Your goal: Search the data for the word "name" and copy each line that has it.

(Items from a dataset)
=======
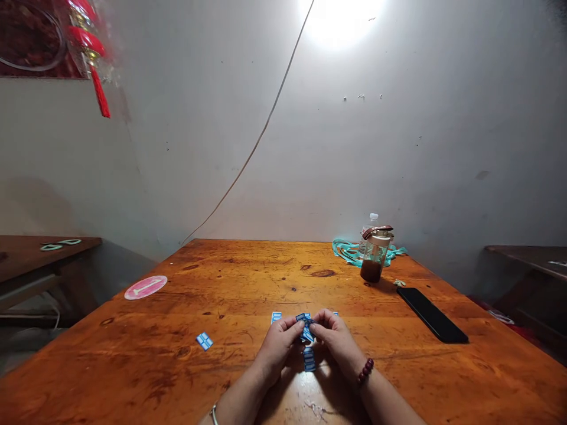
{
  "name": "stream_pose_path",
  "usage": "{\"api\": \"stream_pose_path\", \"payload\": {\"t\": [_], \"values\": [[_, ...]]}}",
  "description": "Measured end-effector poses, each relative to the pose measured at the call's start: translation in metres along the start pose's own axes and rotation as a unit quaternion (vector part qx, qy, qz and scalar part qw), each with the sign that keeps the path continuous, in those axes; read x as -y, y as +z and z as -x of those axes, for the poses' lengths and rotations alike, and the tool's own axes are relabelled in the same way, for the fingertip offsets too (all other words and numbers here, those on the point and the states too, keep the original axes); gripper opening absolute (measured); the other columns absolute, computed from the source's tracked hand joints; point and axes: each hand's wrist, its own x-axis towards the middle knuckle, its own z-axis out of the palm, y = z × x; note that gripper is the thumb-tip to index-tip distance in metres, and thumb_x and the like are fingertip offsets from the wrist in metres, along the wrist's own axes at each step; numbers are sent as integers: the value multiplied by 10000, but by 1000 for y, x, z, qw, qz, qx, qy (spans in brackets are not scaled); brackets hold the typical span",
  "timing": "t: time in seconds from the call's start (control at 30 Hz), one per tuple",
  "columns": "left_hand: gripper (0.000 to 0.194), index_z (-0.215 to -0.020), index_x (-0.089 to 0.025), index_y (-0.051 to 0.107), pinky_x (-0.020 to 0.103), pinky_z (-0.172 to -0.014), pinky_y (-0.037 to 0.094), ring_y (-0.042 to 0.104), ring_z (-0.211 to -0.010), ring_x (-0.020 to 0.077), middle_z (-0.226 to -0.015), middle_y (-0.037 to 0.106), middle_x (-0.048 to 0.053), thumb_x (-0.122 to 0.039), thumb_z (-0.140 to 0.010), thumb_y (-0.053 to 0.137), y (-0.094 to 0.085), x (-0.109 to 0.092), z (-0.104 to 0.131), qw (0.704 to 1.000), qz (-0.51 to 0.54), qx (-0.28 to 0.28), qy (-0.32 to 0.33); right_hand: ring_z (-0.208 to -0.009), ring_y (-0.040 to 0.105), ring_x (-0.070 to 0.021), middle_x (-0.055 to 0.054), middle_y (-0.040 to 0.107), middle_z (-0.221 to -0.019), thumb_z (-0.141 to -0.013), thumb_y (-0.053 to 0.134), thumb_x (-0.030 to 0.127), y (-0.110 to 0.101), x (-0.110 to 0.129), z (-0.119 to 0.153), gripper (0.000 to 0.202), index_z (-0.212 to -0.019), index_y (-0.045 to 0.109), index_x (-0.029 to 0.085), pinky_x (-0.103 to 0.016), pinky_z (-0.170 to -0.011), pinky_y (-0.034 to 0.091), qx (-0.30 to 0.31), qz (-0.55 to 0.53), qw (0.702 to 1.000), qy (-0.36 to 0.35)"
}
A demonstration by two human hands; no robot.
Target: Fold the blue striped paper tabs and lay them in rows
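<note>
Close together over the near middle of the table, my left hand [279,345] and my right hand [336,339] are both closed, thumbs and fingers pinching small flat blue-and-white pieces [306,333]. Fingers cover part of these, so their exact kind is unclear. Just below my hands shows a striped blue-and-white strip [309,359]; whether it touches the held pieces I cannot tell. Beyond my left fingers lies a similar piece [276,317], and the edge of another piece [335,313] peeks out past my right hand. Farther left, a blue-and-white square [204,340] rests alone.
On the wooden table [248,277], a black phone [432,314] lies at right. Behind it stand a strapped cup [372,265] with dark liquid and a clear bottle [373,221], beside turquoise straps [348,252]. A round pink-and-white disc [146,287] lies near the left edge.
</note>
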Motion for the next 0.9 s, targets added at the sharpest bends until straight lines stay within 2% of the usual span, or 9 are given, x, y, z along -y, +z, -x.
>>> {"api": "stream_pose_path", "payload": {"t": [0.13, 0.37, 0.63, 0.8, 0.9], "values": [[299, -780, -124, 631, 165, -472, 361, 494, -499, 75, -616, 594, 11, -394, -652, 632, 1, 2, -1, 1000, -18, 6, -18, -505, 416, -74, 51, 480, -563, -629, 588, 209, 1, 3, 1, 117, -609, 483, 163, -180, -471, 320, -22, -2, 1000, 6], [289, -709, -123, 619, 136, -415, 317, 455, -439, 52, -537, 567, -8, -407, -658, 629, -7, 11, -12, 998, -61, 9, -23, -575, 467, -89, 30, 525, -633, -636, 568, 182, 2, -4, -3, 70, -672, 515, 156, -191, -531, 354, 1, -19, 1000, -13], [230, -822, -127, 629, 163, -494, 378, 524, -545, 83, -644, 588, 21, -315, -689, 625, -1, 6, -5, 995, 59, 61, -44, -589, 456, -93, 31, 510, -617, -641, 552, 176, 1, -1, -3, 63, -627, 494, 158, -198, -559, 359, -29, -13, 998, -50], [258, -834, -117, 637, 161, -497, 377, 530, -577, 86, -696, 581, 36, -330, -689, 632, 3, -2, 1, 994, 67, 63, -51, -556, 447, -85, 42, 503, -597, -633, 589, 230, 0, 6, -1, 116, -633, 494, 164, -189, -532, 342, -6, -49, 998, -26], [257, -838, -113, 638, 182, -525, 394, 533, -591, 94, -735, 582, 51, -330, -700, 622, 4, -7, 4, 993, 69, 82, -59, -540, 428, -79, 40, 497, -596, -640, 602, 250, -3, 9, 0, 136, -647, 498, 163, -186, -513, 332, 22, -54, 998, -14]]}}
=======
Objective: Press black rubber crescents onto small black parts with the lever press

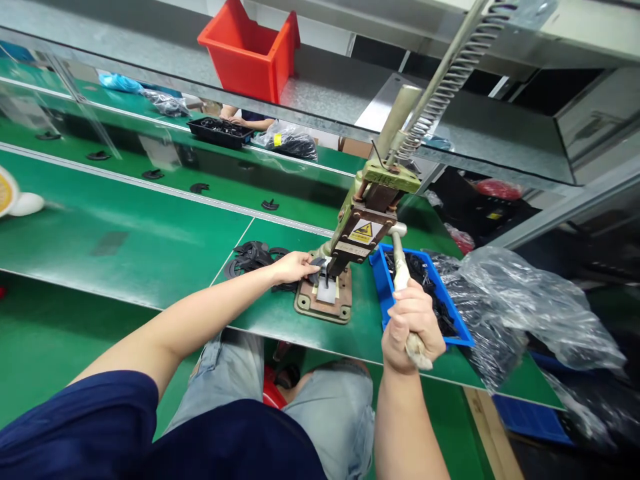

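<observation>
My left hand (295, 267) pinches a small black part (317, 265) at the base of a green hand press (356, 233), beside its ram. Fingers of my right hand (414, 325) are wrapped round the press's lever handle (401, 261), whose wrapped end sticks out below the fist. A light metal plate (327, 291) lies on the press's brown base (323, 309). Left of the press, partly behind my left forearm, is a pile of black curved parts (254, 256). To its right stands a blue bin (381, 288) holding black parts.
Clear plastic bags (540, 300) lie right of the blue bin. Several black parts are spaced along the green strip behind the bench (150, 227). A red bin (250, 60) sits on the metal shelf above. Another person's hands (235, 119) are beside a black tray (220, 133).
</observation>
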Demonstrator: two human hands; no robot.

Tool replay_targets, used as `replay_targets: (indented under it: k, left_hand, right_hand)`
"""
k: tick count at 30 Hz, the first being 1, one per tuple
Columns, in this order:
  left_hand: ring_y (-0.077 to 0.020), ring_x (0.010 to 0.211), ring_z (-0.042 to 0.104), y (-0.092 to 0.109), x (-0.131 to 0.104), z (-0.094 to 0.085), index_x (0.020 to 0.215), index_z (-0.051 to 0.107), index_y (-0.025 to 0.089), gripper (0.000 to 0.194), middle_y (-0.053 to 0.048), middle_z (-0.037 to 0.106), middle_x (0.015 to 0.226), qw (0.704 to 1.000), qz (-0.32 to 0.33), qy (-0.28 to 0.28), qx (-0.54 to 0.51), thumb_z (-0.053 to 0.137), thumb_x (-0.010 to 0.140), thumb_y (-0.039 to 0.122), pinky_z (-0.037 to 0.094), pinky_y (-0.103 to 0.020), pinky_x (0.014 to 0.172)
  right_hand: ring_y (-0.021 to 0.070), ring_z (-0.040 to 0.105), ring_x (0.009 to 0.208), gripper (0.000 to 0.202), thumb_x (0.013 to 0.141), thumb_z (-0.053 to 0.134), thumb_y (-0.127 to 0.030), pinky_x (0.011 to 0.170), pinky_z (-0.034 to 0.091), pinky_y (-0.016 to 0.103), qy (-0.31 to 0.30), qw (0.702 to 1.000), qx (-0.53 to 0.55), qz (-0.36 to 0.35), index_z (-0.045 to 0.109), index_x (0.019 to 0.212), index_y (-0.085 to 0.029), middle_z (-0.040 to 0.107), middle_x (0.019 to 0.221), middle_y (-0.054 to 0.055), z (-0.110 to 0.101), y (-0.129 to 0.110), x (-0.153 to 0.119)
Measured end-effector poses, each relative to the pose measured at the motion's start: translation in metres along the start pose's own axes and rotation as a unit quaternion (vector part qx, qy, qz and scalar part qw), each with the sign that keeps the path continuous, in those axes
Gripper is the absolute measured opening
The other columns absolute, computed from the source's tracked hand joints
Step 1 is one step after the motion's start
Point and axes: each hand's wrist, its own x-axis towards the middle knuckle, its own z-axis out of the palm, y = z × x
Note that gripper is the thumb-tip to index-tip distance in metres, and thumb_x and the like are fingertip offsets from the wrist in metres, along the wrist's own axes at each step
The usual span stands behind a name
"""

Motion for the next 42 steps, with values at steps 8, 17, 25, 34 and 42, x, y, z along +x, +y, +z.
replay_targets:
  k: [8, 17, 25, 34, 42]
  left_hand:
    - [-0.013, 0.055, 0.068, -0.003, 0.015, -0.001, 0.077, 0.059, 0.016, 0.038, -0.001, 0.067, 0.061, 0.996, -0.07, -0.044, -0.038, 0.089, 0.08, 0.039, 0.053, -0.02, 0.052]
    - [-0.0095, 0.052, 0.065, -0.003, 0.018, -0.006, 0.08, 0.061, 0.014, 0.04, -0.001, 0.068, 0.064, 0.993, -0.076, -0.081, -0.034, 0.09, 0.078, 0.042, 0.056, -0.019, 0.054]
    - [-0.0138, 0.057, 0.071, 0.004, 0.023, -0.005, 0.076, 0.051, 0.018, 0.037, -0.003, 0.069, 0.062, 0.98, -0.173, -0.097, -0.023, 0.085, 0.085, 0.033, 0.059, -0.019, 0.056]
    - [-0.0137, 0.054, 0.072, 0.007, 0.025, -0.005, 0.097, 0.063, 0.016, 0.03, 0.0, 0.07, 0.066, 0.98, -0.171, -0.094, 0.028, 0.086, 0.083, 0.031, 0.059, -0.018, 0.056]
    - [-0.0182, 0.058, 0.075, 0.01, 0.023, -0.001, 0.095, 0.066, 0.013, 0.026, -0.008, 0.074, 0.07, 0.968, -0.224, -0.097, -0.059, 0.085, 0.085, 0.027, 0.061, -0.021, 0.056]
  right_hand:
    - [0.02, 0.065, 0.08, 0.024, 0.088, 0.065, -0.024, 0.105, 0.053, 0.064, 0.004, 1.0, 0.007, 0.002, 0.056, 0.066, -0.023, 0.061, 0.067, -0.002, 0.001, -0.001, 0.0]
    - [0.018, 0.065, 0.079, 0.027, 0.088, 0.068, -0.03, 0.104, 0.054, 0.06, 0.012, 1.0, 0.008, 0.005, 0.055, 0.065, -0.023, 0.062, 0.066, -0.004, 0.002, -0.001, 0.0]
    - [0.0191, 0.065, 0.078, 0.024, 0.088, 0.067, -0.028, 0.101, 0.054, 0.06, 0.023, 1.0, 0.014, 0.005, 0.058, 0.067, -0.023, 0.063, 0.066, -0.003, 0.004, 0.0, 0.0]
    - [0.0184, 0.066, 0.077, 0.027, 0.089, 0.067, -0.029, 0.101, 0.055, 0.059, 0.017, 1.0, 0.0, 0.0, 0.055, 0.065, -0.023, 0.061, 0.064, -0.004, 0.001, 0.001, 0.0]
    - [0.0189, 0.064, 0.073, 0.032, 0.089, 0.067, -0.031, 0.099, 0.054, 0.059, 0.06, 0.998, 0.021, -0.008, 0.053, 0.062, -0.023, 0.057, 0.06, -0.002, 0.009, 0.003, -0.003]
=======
Task answer:
  "name": "stream_pose_path",
The usual span stands behind a name

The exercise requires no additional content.